Markets: nervous but no panic
Equities: Broadly lower, but no panic selling. US markets managed to rebound intraday.
Bonds: Falling first, yields rose on renewed inflation concerns rather than pure safe-haven demand. The U.S. 10-year trades around 4.04%, reflecting fears of a potential energy-driven inflation impulse.
Currencies: The USD strengthened significantly, typical in early-stage geopolitical stress environments. The Swiss franc, against a normal scenario, weakened as Swiss National Bank announced potential currency intervention
Commodities: old moved higher and ended around USD 5’300/oz after testing USD 5’400 intraday. Silver was extremely volatile, briefly reaching USD 96/oz before falling back below USD 90/oz. Energy markets remain the key transmission channel to watch. Oil jumped above USD 70/barrel
Cryptos: Rebounded markedly, with Bitcoin back near USD 69k - rotation from silver.
Volatility: the VIX spiked above 25 before easing toward 21 — stress, but not disorder.
My View: Is this the moment to buy? Not yet.
While the first shock in geopolitical events is often the most violent, this conflict carries a meaningful risk of worsening before stabilizing. The decisive factor is not the military headlines themselves, but whether energy flows through Hormuz are materially disrupted.

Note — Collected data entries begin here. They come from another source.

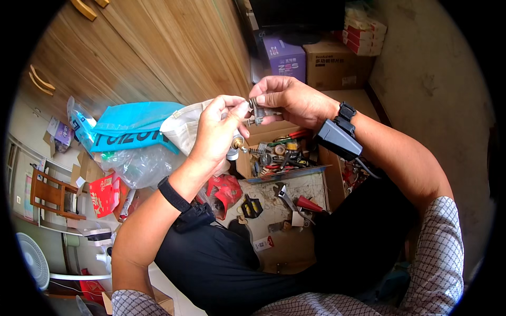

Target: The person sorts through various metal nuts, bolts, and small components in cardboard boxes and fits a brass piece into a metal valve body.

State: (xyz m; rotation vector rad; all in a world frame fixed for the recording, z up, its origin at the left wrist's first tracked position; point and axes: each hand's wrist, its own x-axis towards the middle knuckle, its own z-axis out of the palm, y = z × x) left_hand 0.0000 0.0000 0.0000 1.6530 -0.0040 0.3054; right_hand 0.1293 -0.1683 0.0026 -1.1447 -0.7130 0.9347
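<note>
You are pinching a small metal fitting (pixel 258 111) between the fingertips of your left hand (pixel 216 134) and right hand (pixel 287 100), raised above the open cardboard toolbox (pixel 279 152); it is looking rigid, light and likely slippery, so be gripping its flat sides.

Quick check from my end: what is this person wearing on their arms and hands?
Both hands are bare. The left hand has a black wristband with a black box-shaped device; the right hand a black strap with a grey-black unit and thin cable. Short checked grey-white sleeves.
</note>
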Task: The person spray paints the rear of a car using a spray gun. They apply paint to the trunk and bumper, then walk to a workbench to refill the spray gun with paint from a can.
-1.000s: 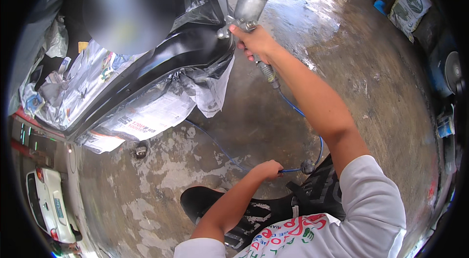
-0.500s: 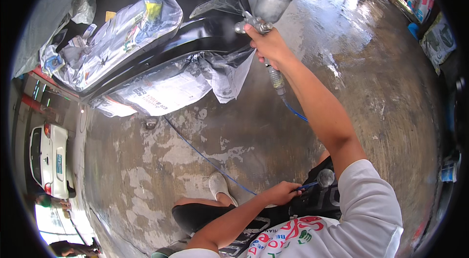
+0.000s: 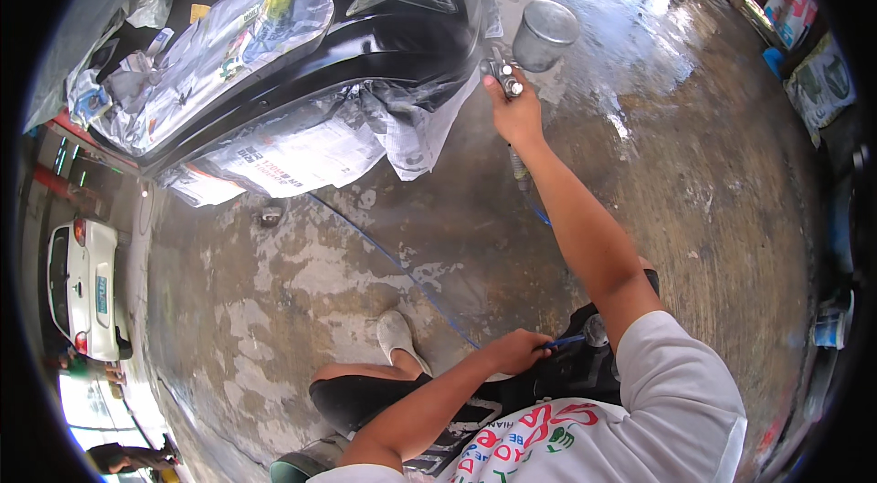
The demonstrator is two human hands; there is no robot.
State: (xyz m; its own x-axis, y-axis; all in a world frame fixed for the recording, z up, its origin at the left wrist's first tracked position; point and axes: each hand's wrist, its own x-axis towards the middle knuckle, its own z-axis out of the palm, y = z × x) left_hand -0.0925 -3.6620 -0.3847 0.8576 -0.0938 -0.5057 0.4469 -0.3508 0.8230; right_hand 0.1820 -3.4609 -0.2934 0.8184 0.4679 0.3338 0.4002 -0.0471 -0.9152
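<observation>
Swinging outward, the right hand (image 3: 519,117) has carried its gripped spray gun (image 3: 541,42) past the black panel (image 3: 393,65), off its surface. The left hand (image 3: 518,351) holds the blue hose (image 3: 567,339).

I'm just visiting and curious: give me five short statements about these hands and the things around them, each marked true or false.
1. The right hand holds a metal spray gun with a grey cylindrical cup. True.
2. The left hand is empty. False: it holds a thin blue hose.
3. White printed newspaper hangs below the glossy black curved car panel. True.
4. The white parked car is at the right side of the picture. False: it is at the left.
5. The person's short-sleeved shirt is plain black. False: it is white with coloured lettering.
</observation>
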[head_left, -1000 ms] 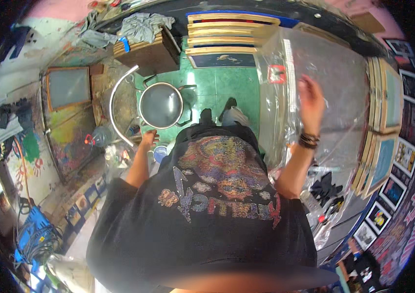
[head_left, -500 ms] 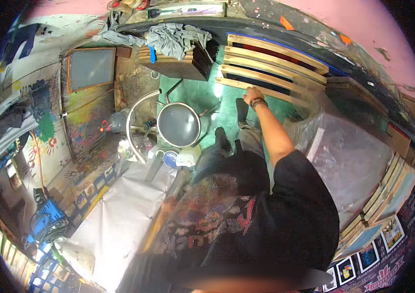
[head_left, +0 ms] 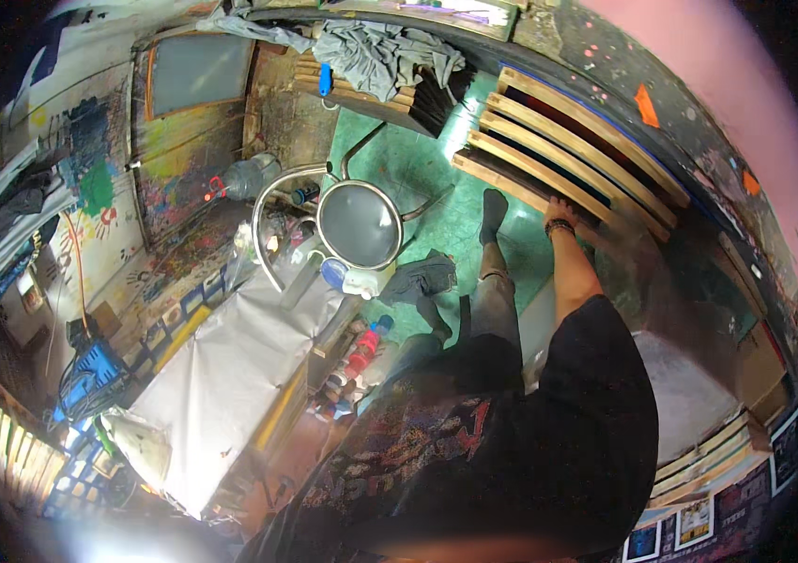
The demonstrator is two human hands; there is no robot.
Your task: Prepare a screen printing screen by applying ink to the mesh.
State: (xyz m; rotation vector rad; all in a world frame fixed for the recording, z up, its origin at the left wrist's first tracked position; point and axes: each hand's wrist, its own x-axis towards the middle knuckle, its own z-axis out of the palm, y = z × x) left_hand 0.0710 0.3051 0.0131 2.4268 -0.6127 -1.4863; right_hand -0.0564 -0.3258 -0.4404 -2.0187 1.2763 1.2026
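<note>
My right hand (head_left: 561, 212), with a bracelet at the wrist, has its fingers curled over the top edge of the nearest wooden frame (head_left: 502, 184). Behind that one, several more wooden frames (head_left: 568, 117) lean in a row by the wall, with dark gaps between them. What the fingers do on the frame's far side is hidden. My left hand is out of view. My feet in dark socks (head_left: 493, 211) stand on the green floor, in front of the frames.
A round-seated metal chair (head_left: 359, 225) stands left of my legs. Beyond it, grey cloth (head_left: 371, 56) lies on a wooden stack. A dark cloth (head_left: 420, 278) lies by my left foot. The white-covered table (head_left: 230, 385) is at left; a plastic-covered surface (head_left: 685, 385) is at right.
My view has swung, so the frames sit further right in it. My right hand stays on the nearest frame. A dark cloth and a red bottle now show beside my left leg.
</note>
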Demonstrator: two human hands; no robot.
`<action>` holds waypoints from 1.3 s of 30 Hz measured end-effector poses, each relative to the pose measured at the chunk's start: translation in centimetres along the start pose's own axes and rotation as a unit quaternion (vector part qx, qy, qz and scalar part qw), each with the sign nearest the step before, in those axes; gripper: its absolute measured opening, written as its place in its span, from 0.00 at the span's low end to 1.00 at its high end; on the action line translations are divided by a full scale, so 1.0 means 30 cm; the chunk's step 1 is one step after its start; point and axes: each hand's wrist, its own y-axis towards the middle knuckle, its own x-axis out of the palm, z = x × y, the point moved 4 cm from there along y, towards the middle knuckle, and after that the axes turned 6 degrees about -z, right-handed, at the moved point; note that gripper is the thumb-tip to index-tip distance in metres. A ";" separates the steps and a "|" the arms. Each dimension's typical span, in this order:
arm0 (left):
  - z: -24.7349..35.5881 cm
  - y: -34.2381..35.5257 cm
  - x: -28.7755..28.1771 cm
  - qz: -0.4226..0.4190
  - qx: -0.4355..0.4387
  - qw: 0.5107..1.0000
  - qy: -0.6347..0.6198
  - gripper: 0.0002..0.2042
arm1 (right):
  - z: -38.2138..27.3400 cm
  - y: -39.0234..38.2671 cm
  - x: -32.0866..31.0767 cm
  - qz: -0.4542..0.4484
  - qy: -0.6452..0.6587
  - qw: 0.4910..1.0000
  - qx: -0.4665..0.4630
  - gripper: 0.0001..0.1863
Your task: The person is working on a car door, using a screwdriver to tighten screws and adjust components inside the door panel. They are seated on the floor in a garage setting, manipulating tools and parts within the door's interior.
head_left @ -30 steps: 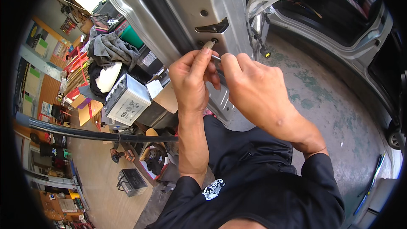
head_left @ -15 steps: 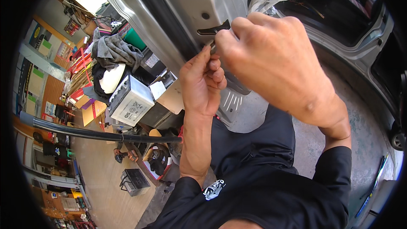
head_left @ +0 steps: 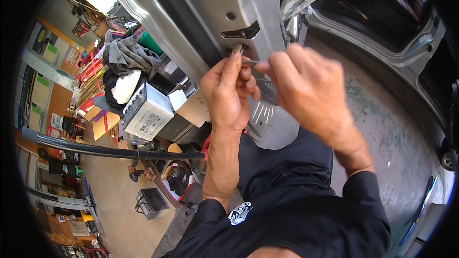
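Note:
My left hand (head_left: 227, 93) is raised against the bare silver door panel (head_left: 210, 0). Its thumb and forefinger pinch a small light metal piece (head_left: 238, 49) beside a hole, just below a dark slotted opening (head_left: 243, 31). My right hand (head_left: 306, 93), slightly blurred, is closed around a thin metal rod (head_left: 251, 61). The rod's free end points left and lies by my left fingertips. What kind of tool it is cannot be made out, as my right fingers hide the rest.
Left of the door stands a white-topped car battery (head_left: 149, 114) among cardboard and grey cloth (head_left: 131, 55). A black bar (head_left: 110, 148) crosses the left side. A dark case (head_left: 153, 204) sits on the floor. On the right is an open car body (head_left: 406, 59) with a silver sill.
My right hand has moved down and to the right, away from the slotted opening, baring the rod and the panel behind. My left hand has stayed nearly in place.

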 end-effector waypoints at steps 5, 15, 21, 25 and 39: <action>0.033 0.015 0.002 -0.009 0.127 0.967 0.220 0.13 | -0.089 -0.157 0.334 0.164 0.287 0.925 0.187 0.03; 0.038 0.005 -0.038 -0.041 0.107 0.972 0.206 0.12 | -0.073 -0.172 0.267 0.117 0.262 0.944 0.160 0.03; 0.017 0.004 -0.022 -0.005 0.080 0.986 0.148 0.14 | -0.031 -0.125 0.135 0.049 0.154 0.980 0.115 0.10; 0.023 0.006 -0.020 0.007 0.046 0.993 0.106 0.14 | -0.021 -0.091 0.069 0.010 0.125 0.987 0.103 0.13; 0.008 -0.003 0.009 0.015 -0.017 1.000 0.016 0.13 | 0.016 0.040 -0.072 -0.029 0.007 0.999 -0.012 0.11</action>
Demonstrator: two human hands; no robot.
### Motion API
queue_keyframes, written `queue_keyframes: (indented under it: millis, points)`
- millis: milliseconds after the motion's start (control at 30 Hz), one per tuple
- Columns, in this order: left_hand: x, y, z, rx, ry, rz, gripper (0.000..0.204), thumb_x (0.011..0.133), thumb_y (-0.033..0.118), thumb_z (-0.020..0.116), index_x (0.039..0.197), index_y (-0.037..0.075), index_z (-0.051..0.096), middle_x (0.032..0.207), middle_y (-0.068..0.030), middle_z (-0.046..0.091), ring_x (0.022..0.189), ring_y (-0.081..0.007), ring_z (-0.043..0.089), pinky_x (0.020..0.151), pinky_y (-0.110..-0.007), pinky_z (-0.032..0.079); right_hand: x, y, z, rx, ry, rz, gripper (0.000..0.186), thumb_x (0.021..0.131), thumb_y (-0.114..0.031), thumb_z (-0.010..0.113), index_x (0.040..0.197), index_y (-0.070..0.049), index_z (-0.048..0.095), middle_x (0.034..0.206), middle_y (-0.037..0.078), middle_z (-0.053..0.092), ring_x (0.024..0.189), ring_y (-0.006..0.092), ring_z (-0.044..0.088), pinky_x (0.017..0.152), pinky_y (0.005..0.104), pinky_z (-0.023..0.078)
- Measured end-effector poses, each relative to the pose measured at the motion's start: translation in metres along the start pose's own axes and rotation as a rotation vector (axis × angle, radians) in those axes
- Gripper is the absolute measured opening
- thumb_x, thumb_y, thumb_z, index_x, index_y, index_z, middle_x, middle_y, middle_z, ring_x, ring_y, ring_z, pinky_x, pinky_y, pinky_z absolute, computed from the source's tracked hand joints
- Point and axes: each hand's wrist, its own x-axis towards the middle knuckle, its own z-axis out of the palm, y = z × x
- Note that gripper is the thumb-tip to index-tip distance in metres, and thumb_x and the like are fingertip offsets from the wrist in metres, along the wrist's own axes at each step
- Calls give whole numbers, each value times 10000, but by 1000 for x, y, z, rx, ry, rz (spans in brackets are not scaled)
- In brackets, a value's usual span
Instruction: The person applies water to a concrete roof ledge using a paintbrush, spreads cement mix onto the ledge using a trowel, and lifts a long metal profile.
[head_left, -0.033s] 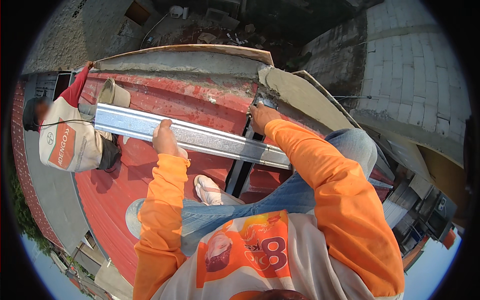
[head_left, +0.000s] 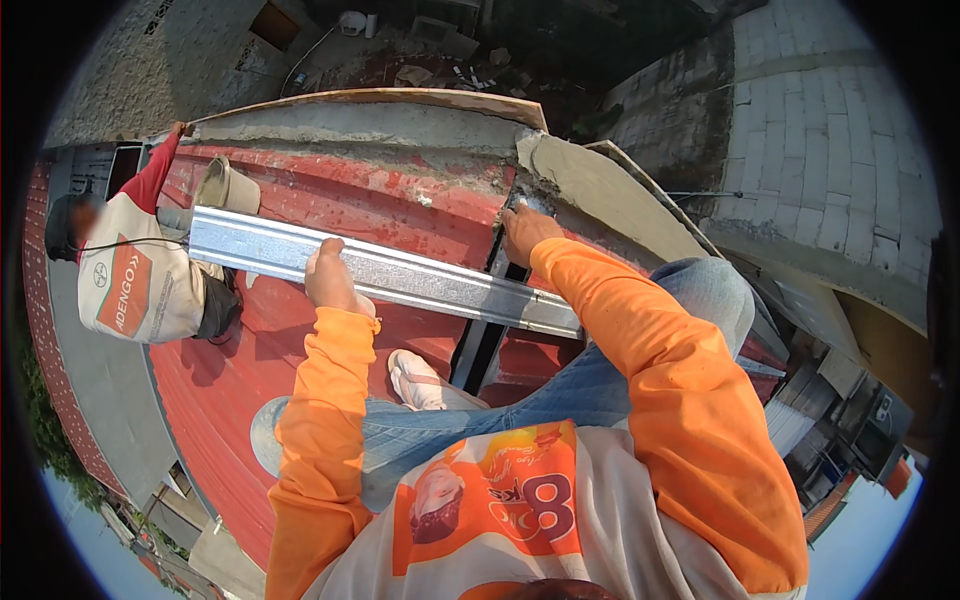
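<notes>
A long silver sheet-metal channel (head_left: 430, 285) lies slantwise across in front of me, above the red metal roof. My left hand (head_left: 330, 278) is closed on its near edge, thumb on top, left of its middle. Beyond the channel, my right hand (head_left: 528, 235) reaches to the foot of the cement wall edge, at the far end of a dark slot (head_left: 478, 345) in the roof. Its fingers are bent together; a small pale bit shows at the fingertips, too small to name. The channel crosses over the slot, and its right end lies by my right forearm and jeans.
A co-worker (head_left: 135, 265) crouches at the left, one arm stretched to the wall top, beside the channel's left end. A mortar-stained bucket (head_left: 228, 187) stands behind that end. A cement parapet (head_left: 400, 125) borders the roof's far side, with a drop beyond. My sandaled foot (head_left: 415, 380) rests beside the slot.
</notes>
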Motion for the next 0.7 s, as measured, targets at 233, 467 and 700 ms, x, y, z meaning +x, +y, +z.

If the closure proves rhetorical or very short-lived, markets may digest the situation relatively quickly. However, should shipping volumes decline meaningfully and oil prices spike sharply, the macro impact could become significant. Higher energy prices would feed directly into global inflation, restrict central banks’ flexibility, and increase the probability of stagflation, weaker growth combined with rising prices.
OPEC+ has agreed to increase production quotas by 206,000 barrels per day in April. This is supportive at the margin, but small compared to a serious disruption of a route handling nearly one-fifth of global oil supply.
The key questions now are straightforward: How long will hostilities continue? Will the Strait of Hormuz remain effectively closed? How far is Iran willing — and able — to escalate militarily? Does diplomacy re-enter the picture, or does the conflict broaden further?
President Trump’s indication that additional troops could be sent to the region is a clear signal that this situation may not resolve quickly.
Markets currently appear to price a limited-duration scenario: partial de-escalation and a relatively fast normalization of energy flows, allowing risk assets to stabilize after heightened volatility.
The bear case involves sustained disruption in Hormuz combined with ongoing regional strikes, leading to a renewed oil spike, re-accelerating inflation, lower equity valuations and widening credit spreads.
The worst case would be a severe and prolonged supply shock — triggering a global growth slowdown alongside an inflation surge, creating a policy dilemma and increasing recession risk.
At this stage, I tend toward the bear case. Therefore I see markets to re-rate to lower levels.
This is a volatility regime, not a capitulation phase. Patience and optionality remain critical. The opportunity to add risk will emerge with clarity, not during escalation.